- [PROBLEM REQUIREMENTS]: Produce exactly the lines from the one holding "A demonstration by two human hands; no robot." through the last line of the data below, with every picture left out.

- [DATA EXCERPT]:

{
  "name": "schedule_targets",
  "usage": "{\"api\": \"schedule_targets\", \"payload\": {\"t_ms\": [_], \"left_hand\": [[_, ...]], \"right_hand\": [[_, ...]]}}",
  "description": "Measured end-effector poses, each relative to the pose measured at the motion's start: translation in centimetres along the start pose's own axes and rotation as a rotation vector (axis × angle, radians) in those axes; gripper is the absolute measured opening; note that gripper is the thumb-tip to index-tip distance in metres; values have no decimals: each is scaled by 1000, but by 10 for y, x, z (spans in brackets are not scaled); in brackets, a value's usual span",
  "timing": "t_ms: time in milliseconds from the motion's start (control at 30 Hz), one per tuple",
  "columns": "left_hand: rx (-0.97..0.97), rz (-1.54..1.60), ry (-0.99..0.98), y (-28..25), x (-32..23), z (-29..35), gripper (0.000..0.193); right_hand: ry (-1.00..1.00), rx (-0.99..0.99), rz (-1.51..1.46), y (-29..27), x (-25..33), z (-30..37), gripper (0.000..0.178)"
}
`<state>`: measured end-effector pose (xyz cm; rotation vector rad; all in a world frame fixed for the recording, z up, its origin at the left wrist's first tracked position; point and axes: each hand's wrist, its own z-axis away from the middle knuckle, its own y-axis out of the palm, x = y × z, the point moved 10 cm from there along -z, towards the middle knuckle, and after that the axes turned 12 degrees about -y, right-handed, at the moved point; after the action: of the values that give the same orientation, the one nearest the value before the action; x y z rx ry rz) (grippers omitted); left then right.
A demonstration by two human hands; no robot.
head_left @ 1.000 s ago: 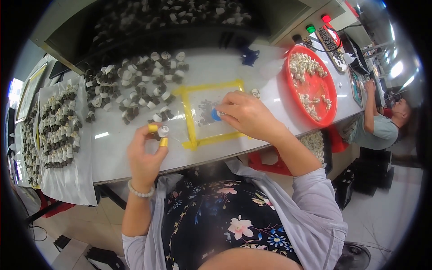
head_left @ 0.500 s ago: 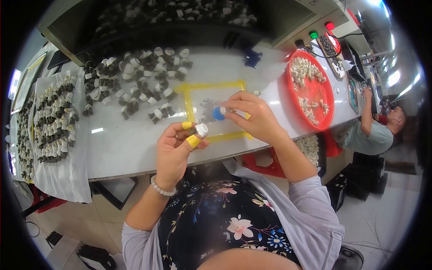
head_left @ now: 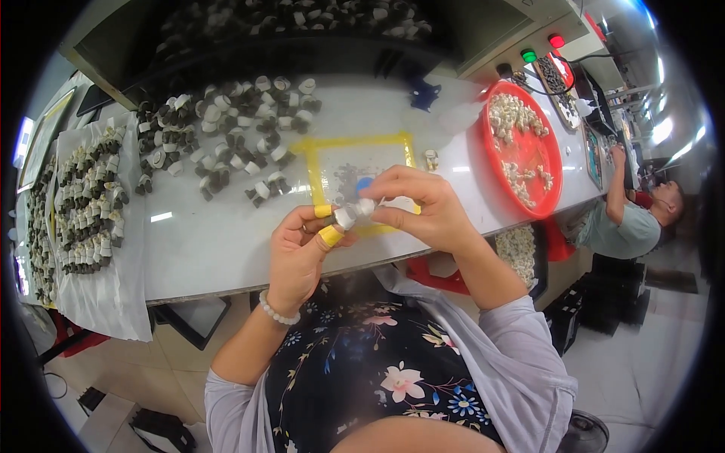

- [RESPONSE BOX]:
A demonstration by two human hands; no robot.
head_left @ 1.000 s ago: 
head_left @ 0.500 s ago: 
head_left @ now: 

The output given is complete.